» **Exercise description**:
The data below is to be repeated in full, exactly as given.

=-=-=-=-=

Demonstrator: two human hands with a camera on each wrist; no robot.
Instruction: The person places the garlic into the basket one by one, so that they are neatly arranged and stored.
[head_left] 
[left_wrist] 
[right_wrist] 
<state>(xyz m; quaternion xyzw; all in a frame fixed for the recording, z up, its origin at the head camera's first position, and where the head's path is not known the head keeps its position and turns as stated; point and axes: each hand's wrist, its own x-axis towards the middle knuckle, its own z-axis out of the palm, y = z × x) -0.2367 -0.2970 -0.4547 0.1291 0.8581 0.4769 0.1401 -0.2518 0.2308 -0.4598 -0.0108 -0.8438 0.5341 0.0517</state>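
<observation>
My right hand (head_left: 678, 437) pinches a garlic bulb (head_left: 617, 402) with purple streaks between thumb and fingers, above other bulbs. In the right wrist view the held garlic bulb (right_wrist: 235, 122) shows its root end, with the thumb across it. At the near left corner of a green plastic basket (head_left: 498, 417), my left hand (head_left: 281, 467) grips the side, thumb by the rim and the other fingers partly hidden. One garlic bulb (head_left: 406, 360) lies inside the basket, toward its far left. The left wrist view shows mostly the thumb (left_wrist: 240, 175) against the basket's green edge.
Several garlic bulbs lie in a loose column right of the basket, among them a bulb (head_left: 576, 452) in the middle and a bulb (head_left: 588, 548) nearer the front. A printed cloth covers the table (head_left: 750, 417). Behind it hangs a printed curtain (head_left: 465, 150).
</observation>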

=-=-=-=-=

» **Answer section**:
Demonstrator: two human hands with a camera on each wrist; no robot.
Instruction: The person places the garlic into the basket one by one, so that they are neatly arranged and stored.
[head_left] 
[left_wrist] 
[right_wrist] 
<state>(xyz m; quaternion xyzw; all in a frame fixed for the recording, z up, its origin at the head camera's first position, and where the head's path is not known the head keeps its position and turns as stated; point and axes: each hand's wrist, its own x-axis towards the middle knuckle, its own z-axis out of the palm, y = z × x) -0.2367 -0.2970 -0.4547 0.1291 0.8581 0.4769 0.1401 -0.2518 0.2308 -0.4598 -0.0108 -0.8438 0.5341 0.0517</state>
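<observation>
My right hand (head_left: 678, 437) pinches a garlic bulb (head_left: 617, 402) with purple streaks between thumb and fingers, above other bulbs. In the right wrist view the held garlic bulb (right_wrist: 235, 122) shows its root end, with the thumb across it. At the near left corner of a green plastic basket (head_left: 498, 417), my left hand (head_left: 281, 467) grips the side, thumb by the rim and the other fingers partly hidden. One garlic bulb (head_left: 406, 360) lies inside the basket, toward its far left. The left wrist view shows mostly the thumb (left_wrist: 240, 175) against the basket's green edge.
Several garlic bulbs lie in a loose column right of the basket, among them a bulb (head_left: 576, 452) in the middle and a bulb (head_left: 588, 548) nearer the front. A printed cloth covers the table (head_left: 750, 417). Behind it hangs a printed curtain (head_left: 465, 150).
</observation>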

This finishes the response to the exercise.